Il voulait être un président normal, il est devenu un président martial : trois guerres en trois ans. La première fut déclenchée au Mali. En février 2013, François Hollande est accueilli en sauveur à Bamako et déclare « Je veux ici vous dire que je viens sans doute de vivre la journée la plus importante de ma vie politique ». A l’Elysée, les conseils de Défense se succèdent : Mali, puis quelques mois plus tard Syrie. « Le massacre chimique de Damas, dit François Hollande fin août 2014, ne peut rester sans réponse. Et la France est prête à punir ceux qui ont pris la décision infâme de gazer des innocents ».
« Punir », le mot est inédit dans la bouche d’un président français, le premier et loin d’être le dernier. Fin août 2015, lors de la décoration des passagers du Bruxelles-Paris qui ont évité un attentat le chef de l’Etat a cette phrase : « Face au mal qui s’appelle le terrorisme, il y a un bien, celui que vous incarnez ». Le 13 novembre 2015 au soir, visage tendu, voix affectée et une expression pour résumer le drame « ce qui s’est produit à Paris et à Saint-Denis près du stade de France, c’est un acte de guerre ». En chef de guerre inattendu et assumé, à l’extérieur, comme sur la scène intérieure, François hollande ne mâche pas ses mots.

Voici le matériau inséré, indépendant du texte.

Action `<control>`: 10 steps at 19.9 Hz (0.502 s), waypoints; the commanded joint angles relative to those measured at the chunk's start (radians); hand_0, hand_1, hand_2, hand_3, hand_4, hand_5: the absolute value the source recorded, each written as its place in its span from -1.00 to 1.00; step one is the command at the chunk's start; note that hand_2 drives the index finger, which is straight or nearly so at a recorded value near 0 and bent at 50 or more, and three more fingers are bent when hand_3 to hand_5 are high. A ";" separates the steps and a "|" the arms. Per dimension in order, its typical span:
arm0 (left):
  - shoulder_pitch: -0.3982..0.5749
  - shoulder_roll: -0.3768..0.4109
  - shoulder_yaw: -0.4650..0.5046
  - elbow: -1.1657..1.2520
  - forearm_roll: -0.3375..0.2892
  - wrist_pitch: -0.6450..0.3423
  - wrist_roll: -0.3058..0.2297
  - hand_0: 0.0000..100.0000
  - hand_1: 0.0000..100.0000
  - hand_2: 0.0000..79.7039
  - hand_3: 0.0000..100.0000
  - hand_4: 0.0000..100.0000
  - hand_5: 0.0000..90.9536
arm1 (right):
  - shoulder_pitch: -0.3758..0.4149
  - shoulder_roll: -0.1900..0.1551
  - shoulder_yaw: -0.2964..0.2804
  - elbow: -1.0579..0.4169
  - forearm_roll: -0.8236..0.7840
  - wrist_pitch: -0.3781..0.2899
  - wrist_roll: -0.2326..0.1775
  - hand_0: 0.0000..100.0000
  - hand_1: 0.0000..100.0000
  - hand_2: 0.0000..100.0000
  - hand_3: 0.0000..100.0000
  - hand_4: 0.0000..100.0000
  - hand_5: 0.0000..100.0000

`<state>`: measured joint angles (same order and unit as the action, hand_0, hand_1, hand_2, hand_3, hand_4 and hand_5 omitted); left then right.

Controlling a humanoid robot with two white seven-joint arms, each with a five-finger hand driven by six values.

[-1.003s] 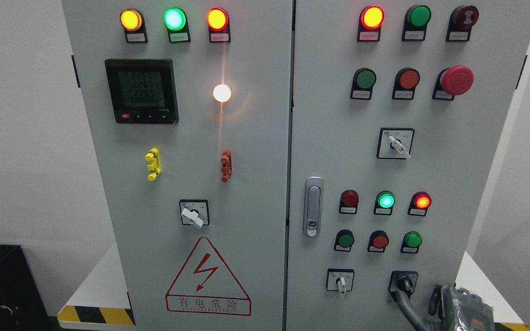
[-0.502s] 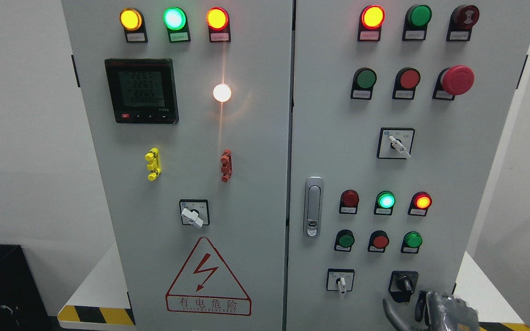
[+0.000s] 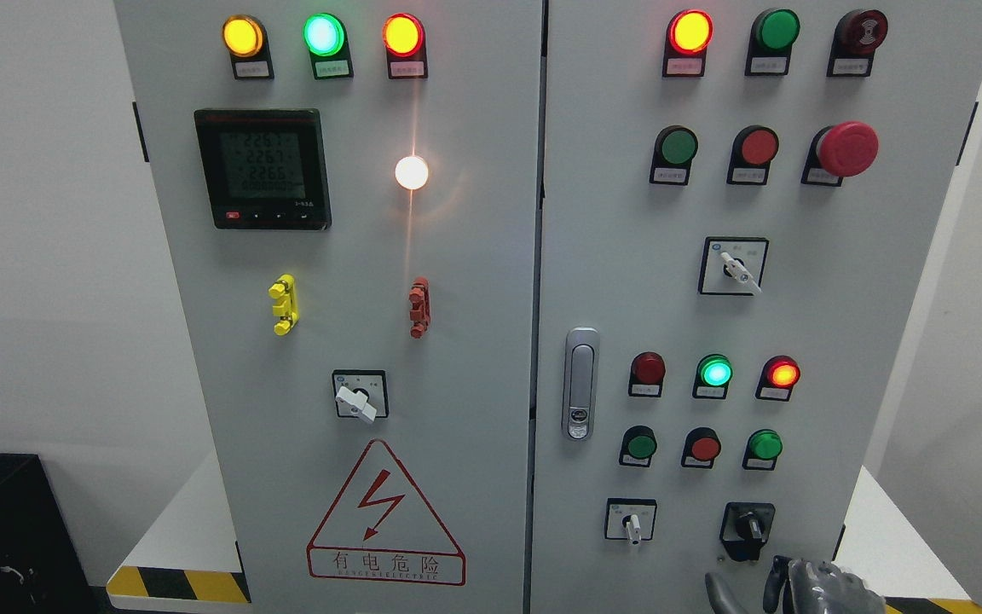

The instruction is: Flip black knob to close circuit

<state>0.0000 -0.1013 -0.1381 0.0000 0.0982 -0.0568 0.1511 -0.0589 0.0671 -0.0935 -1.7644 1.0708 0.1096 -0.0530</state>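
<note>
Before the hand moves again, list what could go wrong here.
1. The right hand sits low below the black knob, barely in view; a blind reach may miss.
2. The white selector switch sits beside the knob; a finger could bump it.

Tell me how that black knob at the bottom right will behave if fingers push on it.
The black knob sits on a panel-mounted plate, so it likely pivots rather than lifts away. It looks like stiff plastic and probably resists, then clicks. It is small and smooth, so fingers may slip.
</note>
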 commanded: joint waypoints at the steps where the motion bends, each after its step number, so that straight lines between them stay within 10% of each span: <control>1: 0.023 0.000 0.000 -0.029 0.000 0.000 -0.001 -0.76 0.11 -1.00 -1.00 -1.00 -1.00 | 0.070 0.014 0.041 -0.142 -0.211 -0.001 -0.014 -1.00 -0.85 0.21 0.82 0.67 0.67; 5: 0.023 0.000 0.000 -0.029 0.000 0.000 -0.001 -0.76 0.11 -1.00 -1.00 -1.00 -1.00 | 0.094 0.019 0.046 -0.144 -0.507 -0.063 -0.151 -1.00 -0.85 -0.01 0.58 0.49 0.41; 10: 0.023 0.000 0.000 -0.029 0.000 0.000 -0.001 -0.76 0.11 -1.00 -1.00 -1.00 -1.00 | 0.174 0.019 0.049 -0.148 -0.719 -0.185 -0.191 -1.00 -0.83 -0.16 0.40 0.30 0.10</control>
<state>0.0000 -0.1013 -0.1381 0.0000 0.0982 -0.0568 0.1511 0.0395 0.0776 -0.0668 -1.8497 0.6032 -0.0220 -0.2213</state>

Les affaires privées font du bruit
Sur la vie privée en revanche, les mots sont rares. Dès les premiers pas à l’Elysée, il y a ce tweet vengeur de Valérie Trierweiler, sa compagne, prenant parti pour Olivier Falorni, candidat PS dissendent aux législatives à la Rochelle face à Ségolène Royale. Et une simple phrase pour mettre fin à ce premier gros couac du quinquennat lors de son premier 14 juillet : « Les affaires privées se règlent en privé ». Dix-huit mois plus tard François Hollande apparaît casqué à la Une d’un magazine people. En conférence de presse, sous le regard de dizaines de journalistes, le malaise est palpable, les mots, quasi les mêmes « les affaires privées se règlent en privé, ce n’est donc ni le lieu ni le moment de le faire ».
L'orientation social-démocrate
Parole minimale sur sa vie privée, non-dits et contournements pour sa politique économique : le 31 décembre 2012, lors de ses vœux de fin d’année François Hollande fait cette annonce « Je propose un pacte de responsabilité aux entreprises. Il est fondé sur un principe simple : moins de charges sur le travail, moins de contraintes sur leurs activités, et en même temps, une contrepartie : plus d’embauche, plus de dialogue social ». Le lancement du pacte de responsabilité, l’acte 1 d'une politique économique toute tournée vers les entreprises, «une politique social-libérale» crie une partie de la gauche. Réponse du président en forme de pirouette quelques jours plus tard en conférence de presse « ceux qui n’ont pas compris que j’étais social-démocrate peuvent encore poser une question ».
Président de la République, ex-militant à gauche
Social-démocrate ou social-libéral ? S’ouvre un procès en trahison, s’installe un doute. Et ce doute François Hollande a bien du mal à le combattre. Comme en février 2016 sur France Inter : « Mais êtes-vous encore de gauche François Hollande ?» Réponse : « Je suis président de la République, je représente tous les Français». Relance : « Mais êtes vous encore de gauche ?» Réponse : « Mon parcours, ma vie, mon engagement, mes choix, sont toujours ceux qui permettent de respecter l’égalité, la dignité humaine, et le progrès». Relance :« Mais vous dites-vous de gauche ? ». Réponse : « Toute ma vie est une vie d’un homme qui s’est engagé à gauche ». Relance: « Elle a changé votre vie en 2012 ? ». Réponse : « Je suis devenu président de la République, je suis toujours engagé comme je l’ai été, mais je ne suis plus un militant ».
Aides aux entreprises, explosion du chômage, assouplissement du droit du travail, fiasco de la déchéance de nationalité, prolongation de l’état d’urgence, la liste des reproches, des malentendus, des déchirures s’allonge. A quelques mois de la campagne présidentielle François Hollande va devoir trouver comment renouer le dialogue avec sa gauche.